• Task prompt: Please return the listing exactly as written, but without its pictures.

• Exercise data:

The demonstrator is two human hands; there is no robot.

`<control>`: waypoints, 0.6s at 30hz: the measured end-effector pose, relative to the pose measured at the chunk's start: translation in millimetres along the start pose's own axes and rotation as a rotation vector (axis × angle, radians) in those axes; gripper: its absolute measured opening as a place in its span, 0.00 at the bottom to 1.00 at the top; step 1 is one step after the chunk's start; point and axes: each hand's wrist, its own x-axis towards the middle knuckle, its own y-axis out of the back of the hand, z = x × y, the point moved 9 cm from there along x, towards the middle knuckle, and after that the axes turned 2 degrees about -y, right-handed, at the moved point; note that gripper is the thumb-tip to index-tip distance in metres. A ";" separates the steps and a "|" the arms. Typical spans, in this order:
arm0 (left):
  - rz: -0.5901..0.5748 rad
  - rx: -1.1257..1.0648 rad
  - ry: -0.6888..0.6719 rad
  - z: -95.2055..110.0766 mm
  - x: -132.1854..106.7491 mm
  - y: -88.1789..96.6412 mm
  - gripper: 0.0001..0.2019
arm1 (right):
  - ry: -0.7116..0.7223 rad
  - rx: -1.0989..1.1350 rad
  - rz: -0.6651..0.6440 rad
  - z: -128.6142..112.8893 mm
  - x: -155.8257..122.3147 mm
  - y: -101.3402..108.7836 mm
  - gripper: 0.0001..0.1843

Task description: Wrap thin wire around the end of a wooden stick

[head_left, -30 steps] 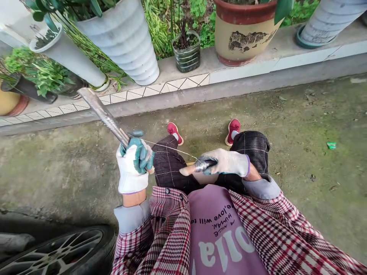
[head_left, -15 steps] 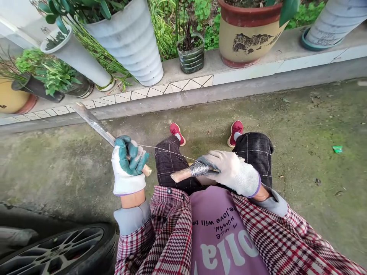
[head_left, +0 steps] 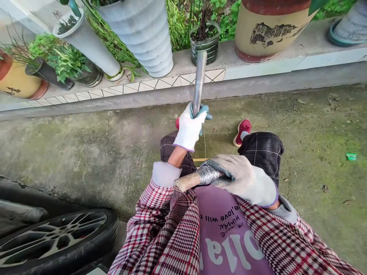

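Closest to us, at six o'clock, our lap fills the bottom of the view. Just above it our gloved right hand is closed round a wooden stick, the fingers clamped over the far edge of a wire coil wound about the stick's middle. The stick lies nearly level across our knees, its bare end pointing toward eight o'clock. That seems to leave the winding free on the side facing us.

From the coil a thin wire strand runs straight up toward twelve o'clock to our left hand. That hand is also gloved and is shut tight on the lower end of a metal bar. The bar stands almost upright, leaning slightly to one o'clock, and the arm reaches well out in front of us. We judge this reach is what draws the strand into a straight, tight line between the two hands.

At seven o'clock a car tyre rests on the mossy concrete ground. A red shoe shows beyond our right knee, and a green scrap lies well off at three o'clock.

Farthest away, a tiled ledge crosses the top of the view. It bears a white ribbed pot at eleven o'clock, a small dark pot directly behind the bar's tip, and a tan pot at one o'clock.
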 end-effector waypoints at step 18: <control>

• Solution:
The demonstrator is two human hands; there is no robot.

`<control>`: waypoints, 0.6s at 30hz: the measured end-effector pose, relative to the pose measured at the chunk's start: translation in millimetres along the start pose's own axes and rotation as a rotation vector (axis × angle, radians) in those axes; gripper: its absolute measured opening as a place in its span, 0.00 at the bottom to 1.00 at the top; step 1 is one step after the chunk's start; point and axes: each hand's wrist, its own x-axis towards the middle knuckle, its own y-axis out of the back of the hand, z = x × y, the point moved 9 cm from there along x, towards the middle knuckle, and after that the axes turned 2 degrees about -y, right-handed, at the moved point; note that gripper is the thumb-tip to index-tip distance in metres. A ";" separates the steps and a "|" the arms. Typical spans, in this order:
arm0 (left):
  - rz: -0.5901..0.5748 rad
  - rx: -1.1257..1.0648 rad
  - ry: -0.6888..0.6719 rad
  - z: -95.2055..110.0766 mm
  - x: -132.1854..106.7491 mm
  - y: -88.1789..96.6412 mm
  - gripper: 0.0001..0.2019
arm1 (right):
  - ry: -0.7116..0.7223 rad
  - rx: -1.0989..1.1350 rad
  - rz: -0.6651..0.6440 rad
  - z: -128.6142..112.8893 mm
  - x: -155.8257..122.3147 mm
  - y: -101.3402..108.7836 mm
  - gripper: 0.0001..0.1843

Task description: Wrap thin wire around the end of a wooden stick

[head_left, -30 steps] 
[head_left, -15 steps] 
[head_left, +0 steps] 

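Closest to us, at six o'clock, our lap fills the bottom of the view. Just above it our gloved right hand is closed round a wooden stick, the fingers clamped over the far edge of a wire coil wound about the stick's middle. The stick lies nearly level across our knees, its bare end pointing toward eight o'clock. That seems to leave the winding free on the side facing us.

From the coil a thin wire strand runs straight up toward twelve o'clock to our left hand. That hand is also gloved and is shut tight on the lower end of a metal bar. The bar stands almost upright, leaning slightly to one o'clock, and the arm reaches well out in front of us. We judge this reach is what draws the strand into a straight, tight line between the two hands.

At seven o'clock a car tyre rests on the mossy concrete ground. A red shoe shows beyond our right knee, and a green scrap lies well off at three o'clock.

Farthest away, a tiled ledge crosses the top of the view. It bears a white ribbed pot at eleven o'clock, a small dark pot directly behind the bar's tip, and a tan pot at one o'clock.
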 end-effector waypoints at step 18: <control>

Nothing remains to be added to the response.